Christos Tsolakopoulos (Xρήστος Τσολακόπουλος, 1868–1923) was a Hellenic Army officer.

== Life ==
Tsolakopoulos was born on 1 January 1868 in Epidavros. He enlisted in the Hellenic Army as a volunteer on 15 August 1886. While a student at the NCO School, he participated in the Greco-Turkish War of 1897. On 9 August 1899 he graduated from the NCO School as an Infantry 2nd Lieutenant. In 1905, during the early stages of the Macedonian Struggle, he led an armed band in the area of Morihovo with the nom de guerre of Kapetan Rembelos (Καπετάν Ρέμπελος).

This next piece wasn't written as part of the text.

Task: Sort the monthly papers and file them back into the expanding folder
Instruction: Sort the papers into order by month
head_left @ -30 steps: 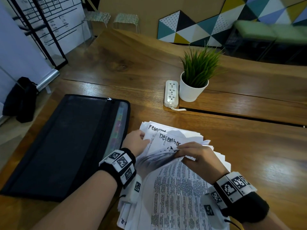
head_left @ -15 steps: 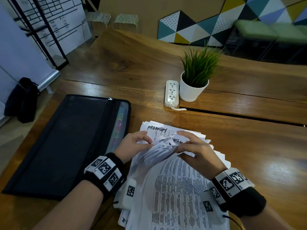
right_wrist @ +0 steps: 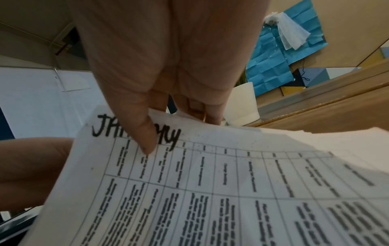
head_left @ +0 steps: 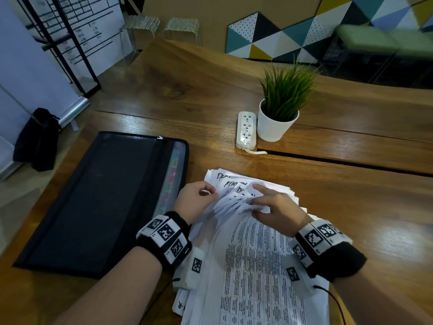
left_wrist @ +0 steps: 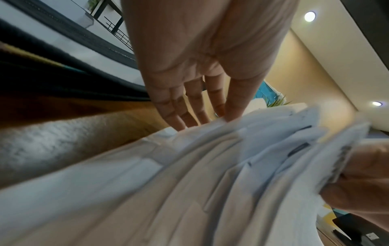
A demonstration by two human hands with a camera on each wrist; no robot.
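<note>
Since a second ago the "December" sheet that sat in plain view has gone mostly under the fanned corners — only bits of handwriting show. Both hands are on the paper stack (head_left: 257, 266), lying on the table (head_left: 351, 207). Right hand (head_left: 278, 209) pinches the top sheet, thumb over handwritten "January"; the table text below is unreadable. Left hand (head_left: 194, 200) pinches the fanned corners. Black expanding folder (head_left: 93, 198) sits just left of the stack.

Far across my wooden table (head_left: 187, 85) stood a potted plant (head_left: 280, 106), a white power strip (head_left: 246, 131) just left of it.
</note>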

During the Balkan Wars of 1912–13 he fought as an officer in the 8th Infantry Regiment, and was wounded in the siege of Ioannina. He particularly distinguished himself during the Battle of Kilkis–Lachanas in the Second Balkan War. Serving as adjutant of the regimental commander, Col. Kambanis, he concealed the Colonel's death from the troops and took over command of the regiment until the end of the battle. In 1917–18 he served as commander of the 35th Infantry Regiment at the Strymon sector of the Macedonian front. In 1919 he participated with his regiment in the Allied intervention in Ukraine, landing at Odessa.

He retired in 1920 with the rank of Colonel, and engaged in politics in town of Nafplio. Upon his death in 1923, the Greek government promoted him to the rank of Major General.